[RECORDS FOR THIS EXERCISE]

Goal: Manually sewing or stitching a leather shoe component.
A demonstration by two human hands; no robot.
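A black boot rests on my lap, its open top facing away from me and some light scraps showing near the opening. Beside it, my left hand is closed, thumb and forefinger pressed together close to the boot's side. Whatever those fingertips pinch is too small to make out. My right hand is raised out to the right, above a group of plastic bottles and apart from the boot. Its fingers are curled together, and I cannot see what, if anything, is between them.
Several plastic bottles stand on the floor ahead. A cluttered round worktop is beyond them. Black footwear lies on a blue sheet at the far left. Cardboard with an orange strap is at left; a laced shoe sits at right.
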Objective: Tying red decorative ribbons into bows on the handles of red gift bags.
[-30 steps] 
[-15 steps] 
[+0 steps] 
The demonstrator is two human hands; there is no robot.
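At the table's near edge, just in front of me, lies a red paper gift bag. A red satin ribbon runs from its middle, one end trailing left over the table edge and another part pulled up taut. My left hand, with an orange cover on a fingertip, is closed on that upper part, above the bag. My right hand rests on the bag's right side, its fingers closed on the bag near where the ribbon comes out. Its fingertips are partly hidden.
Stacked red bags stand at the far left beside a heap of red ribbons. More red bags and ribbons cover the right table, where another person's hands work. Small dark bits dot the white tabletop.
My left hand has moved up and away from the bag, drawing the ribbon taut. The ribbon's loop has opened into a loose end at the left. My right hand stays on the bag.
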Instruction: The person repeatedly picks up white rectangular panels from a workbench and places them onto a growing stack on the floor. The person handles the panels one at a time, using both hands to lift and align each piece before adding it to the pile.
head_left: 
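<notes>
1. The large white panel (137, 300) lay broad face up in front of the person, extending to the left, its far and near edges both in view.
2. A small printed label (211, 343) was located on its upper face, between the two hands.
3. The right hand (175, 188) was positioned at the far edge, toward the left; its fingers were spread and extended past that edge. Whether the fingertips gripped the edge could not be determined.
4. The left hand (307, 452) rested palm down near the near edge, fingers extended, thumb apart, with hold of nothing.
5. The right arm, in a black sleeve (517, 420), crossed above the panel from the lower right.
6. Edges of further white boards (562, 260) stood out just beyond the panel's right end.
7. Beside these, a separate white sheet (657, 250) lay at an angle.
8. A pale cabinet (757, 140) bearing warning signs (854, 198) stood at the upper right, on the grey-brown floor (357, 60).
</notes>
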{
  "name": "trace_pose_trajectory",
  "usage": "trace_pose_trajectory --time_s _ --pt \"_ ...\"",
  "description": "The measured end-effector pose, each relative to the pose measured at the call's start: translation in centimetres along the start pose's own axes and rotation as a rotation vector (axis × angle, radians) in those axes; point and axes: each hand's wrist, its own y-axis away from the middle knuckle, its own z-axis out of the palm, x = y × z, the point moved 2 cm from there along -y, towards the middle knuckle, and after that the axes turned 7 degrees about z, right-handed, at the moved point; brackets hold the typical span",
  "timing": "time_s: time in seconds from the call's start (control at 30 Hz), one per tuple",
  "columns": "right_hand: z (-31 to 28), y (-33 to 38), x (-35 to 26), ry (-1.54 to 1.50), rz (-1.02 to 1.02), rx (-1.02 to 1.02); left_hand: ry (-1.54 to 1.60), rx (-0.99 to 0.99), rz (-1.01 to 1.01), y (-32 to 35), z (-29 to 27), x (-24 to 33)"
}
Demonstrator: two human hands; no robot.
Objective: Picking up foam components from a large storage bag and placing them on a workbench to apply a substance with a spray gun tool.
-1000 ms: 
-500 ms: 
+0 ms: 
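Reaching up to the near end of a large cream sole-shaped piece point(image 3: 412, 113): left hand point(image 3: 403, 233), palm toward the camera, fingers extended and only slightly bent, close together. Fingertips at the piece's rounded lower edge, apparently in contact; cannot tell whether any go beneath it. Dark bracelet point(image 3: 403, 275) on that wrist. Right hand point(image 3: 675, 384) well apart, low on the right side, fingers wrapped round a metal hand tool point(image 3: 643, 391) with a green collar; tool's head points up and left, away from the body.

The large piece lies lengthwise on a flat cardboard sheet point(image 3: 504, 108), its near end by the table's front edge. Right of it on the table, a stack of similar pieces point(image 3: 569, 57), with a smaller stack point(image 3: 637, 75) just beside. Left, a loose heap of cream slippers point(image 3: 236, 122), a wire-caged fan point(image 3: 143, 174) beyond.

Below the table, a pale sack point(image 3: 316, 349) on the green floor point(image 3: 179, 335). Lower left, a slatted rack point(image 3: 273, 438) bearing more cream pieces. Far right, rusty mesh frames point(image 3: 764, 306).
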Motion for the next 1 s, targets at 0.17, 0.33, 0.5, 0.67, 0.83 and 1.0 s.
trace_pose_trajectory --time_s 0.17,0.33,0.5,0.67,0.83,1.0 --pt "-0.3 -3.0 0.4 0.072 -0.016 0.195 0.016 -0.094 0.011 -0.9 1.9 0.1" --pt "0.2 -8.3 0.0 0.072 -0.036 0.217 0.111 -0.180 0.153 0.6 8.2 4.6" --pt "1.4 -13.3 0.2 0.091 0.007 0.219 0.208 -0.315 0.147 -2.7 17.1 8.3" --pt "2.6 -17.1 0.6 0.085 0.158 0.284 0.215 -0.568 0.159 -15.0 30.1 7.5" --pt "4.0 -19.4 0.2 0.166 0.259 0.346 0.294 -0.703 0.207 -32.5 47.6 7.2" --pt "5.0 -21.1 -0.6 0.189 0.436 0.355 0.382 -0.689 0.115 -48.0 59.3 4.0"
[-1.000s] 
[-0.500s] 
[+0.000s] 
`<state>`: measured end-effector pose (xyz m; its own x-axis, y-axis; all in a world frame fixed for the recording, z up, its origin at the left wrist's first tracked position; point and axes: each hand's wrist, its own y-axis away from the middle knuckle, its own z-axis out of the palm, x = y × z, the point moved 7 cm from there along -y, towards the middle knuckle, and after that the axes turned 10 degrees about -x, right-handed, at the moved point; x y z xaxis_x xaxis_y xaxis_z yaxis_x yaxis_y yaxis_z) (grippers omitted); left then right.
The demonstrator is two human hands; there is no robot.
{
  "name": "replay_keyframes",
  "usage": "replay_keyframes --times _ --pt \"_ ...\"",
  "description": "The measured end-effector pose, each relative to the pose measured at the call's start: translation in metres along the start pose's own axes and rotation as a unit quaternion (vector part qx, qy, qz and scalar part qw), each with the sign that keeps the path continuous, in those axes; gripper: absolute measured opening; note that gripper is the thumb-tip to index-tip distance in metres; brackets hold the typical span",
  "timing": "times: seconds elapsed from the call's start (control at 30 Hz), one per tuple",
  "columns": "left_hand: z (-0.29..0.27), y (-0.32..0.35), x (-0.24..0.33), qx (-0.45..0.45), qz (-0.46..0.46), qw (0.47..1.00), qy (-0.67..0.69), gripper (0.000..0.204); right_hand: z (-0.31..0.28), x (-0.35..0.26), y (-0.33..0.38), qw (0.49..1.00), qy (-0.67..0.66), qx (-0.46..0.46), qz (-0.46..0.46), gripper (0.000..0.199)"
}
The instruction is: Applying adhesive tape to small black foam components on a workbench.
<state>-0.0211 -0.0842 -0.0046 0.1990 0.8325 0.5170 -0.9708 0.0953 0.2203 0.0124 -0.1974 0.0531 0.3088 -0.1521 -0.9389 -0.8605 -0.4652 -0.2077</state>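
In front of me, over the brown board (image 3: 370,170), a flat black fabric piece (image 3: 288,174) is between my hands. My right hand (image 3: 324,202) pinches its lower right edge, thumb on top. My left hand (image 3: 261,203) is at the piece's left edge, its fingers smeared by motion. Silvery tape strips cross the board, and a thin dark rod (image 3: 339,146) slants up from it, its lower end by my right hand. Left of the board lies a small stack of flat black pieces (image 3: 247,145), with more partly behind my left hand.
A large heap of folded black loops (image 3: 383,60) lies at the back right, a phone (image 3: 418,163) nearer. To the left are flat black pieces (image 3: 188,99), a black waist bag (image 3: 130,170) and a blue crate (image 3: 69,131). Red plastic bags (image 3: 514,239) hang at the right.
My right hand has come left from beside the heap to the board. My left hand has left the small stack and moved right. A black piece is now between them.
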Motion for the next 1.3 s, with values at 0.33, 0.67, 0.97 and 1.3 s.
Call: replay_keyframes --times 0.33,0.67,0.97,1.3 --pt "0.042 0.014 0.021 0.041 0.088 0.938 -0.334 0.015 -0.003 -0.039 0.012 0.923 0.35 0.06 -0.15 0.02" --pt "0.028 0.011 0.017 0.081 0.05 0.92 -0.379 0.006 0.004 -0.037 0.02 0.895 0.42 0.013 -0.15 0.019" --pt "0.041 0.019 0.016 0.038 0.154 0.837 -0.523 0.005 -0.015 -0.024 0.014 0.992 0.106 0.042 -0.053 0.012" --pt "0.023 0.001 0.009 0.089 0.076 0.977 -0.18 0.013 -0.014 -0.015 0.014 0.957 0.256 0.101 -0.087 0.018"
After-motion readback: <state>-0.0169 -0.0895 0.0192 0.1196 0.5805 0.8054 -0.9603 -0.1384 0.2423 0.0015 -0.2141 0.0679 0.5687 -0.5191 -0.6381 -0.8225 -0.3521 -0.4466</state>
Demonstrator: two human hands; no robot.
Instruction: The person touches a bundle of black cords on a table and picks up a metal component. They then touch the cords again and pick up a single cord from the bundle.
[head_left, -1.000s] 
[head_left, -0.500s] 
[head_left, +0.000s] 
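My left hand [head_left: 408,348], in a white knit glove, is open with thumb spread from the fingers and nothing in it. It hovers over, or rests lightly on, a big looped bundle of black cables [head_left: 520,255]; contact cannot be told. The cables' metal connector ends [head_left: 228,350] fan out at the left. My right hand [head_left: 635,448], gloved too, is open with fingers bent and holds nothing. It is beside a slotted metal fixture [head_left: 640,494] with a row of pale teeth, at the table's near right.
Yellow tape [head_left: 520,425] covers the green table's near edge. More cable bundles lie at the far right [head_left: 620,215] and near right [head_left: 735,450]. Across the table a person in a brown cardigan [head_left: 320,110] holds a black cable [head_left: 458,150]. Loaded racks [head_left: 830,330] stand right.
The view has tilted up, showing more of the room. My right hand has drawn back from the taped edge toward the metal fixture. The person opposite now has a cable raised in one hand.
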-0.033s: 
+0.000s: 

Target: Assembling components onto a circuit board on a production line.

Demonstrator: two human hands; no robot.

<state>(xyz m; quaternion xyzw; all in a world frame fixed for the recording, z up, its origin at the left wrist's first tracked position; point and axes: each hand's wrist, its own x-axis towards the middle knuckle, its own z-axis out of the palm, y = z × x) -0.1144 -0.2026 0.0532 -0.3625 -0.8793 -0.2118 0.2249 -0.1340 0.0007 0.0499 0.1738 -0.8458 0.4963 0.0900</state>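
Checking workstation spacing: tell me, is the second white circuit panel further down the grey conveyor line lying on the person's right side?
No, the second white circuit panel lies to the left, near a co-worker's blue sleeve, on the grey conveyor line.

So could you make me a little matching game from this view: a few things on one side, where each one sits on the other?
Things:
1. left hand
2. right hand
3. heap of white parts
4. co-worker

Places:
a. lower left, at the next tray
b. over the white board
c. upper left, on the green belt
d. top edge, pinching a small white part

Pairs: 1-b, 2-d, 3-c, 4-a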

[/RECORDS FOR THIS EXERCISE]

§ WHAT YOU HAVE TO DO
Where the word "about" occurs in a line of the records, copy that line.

§ REPLY
  "description": "The measured end-effector pose, each relative to the pose measured at the call's start: translation in centimetres along the start pose's own axes and rotation as a rotation vector (axis × angle, radians) in those axes; point and axes: each hand's wrist, its own y-axis away from the middle knuckle, its own z-axis out of the palm, x = y × z, the point moved 2 cm from there along -y, towards the middle knuckle, and after that the axes turned 7 degrees about z, right-handed, at the moved point; brackets hold the typical span",
`<state>`: measured end-effector pose (xyz m; its own x-axis, y-axis; all in a world frame fixed for the recording, z up, its origin at the left wrist's first tracked position; point and axes: each hand's wrist, its own y-axis away from the middle knuckle, its own z-axis out of the palm, x = y × z, the point moved 7 cm from there along -y, towards the middle knuckle, and after that the axes turned 10 degrees about -x, right-handed, at the moved point; x y z xaxis_x xaxis_y xaxis_z yaxis_x yaxis_y yaxis_z) (grippers omitted); left then right.

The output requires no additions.